Securities investment rules to change By Zhang Ran (China Daily) Updated: 2005-12-29 06:37
Formally ineligible holding companies of foreign financial institutions can
now invest in Chinese securities firms, thanks to a regulation under revision
that aims to open the door to overseas investors.
Before China Securities Regulatory Commission made this move, only foreign
financial corporations - not their parent companies - were authorized to invest
in Chinese securities firms.
However, the rules still say that these institutions have to be in the
securities business for more than 10 years, have good risk management and
internal control systems and a good international reputation.
But with the new rule, the above requirements will not apply to smaller
shareholders from overseas who want to invest less than 5 per cent into a
Chinese securities companies.
There is no major change for foreign financial corporations that hold larger
stakes.
"The move, by lowering the threshold for small shareholders, is aiming to
provide more opportunities for overseas non-financial institutions and their
holding companies to invest in securities," said Dong Chen, a researcher from
China Securities.
Dong mentioned that currently foreign investors interested in domestic
securities firms are mainly financial institutions that expect much more than a
5 per cent share. The draft also places regulations on domestic securities
firms.
According to the draft, money must occupy at least two thirds of the firm's
total registered capital.

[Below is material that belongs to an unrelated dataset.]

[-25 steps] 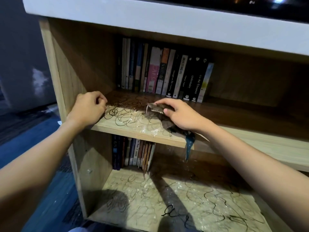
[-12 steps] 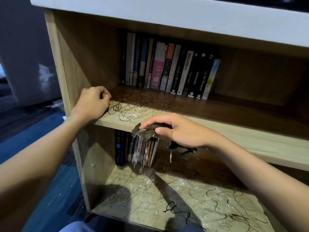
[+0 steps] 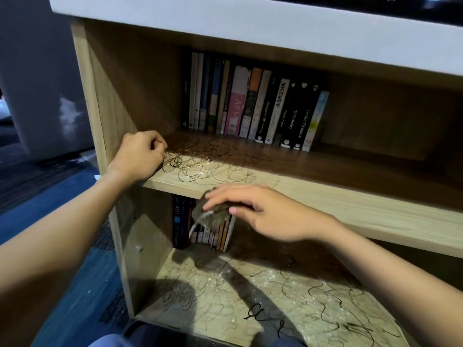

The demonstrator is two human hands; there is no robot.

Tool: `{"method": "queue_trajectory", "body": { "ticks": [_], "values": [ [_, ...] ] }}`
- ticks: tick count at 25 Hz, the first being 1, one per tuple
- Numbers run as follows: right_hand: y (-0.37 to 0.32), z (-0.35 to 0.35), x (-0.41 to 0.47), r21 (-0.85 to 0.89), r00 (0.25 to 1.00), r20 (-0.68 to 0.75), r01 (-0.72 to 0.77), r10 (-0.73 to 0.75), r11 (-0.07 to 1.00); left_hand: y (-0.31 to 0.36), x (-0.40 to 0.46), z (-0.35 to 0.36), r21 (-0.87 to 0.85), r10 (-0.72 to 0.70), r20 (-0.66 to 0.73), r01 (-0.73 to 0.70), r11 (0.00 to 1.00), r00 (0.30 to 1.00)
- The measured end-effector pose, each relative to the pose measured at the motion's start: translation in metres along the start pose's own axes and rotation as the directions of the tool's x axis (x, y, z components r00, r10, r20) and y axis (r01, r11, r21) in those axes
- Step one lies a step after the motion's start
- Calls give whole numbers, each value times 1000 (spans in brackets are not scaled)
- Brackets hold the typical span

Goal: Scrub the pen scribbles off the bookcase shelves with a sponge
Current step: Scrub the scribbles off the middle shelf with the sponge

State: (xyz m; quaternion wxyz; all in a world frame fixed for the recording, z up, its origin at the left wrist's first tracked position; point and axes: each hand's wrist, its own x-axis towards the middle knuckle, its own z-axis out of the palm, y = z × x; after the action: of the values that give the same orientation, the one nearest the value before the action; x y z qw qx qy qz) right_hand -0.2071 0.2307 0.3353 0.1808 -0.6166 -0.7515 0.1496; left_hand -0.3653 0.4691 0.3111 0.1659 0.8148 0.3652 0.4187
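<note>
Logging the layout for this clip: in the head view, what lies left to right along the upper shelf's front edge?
Left hand resting at the shelf corner → pen scribbles on the upper shelf → sponge → right hand holding it just below the edge.

The left hand (image 3: 139, 156) is knuckles-up with its fingers curled loosely inward, the forearm reaching in from the lower left. The right hand (image 3: 265, 214) is lower and nearer — palm down, fingers stretched leftward and close together, thumb tucked beneath — its forearm entering from the lower right.
</note>
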Motion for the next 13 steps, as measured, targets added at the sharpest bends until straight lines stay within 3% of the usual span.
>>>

The move is said to be a safeguard against investors
who use non-performing securities and creditor's rights to invest, which can
often lead to bad quality assets from the start.
The draft declared independent board directors should occupy at least one
third of the board's seats, increased from the "one fourth seat" rule in
previous regulation.
It also extended the time for securities firms to find a commercial bank as
their custodian to manage client's money by one year.
The government had originally ordered securities firms to find custodians at
the end of 2006.
The China Securities Regulatory Commission will decide which commercial banks
will have qualifications to be a custodian.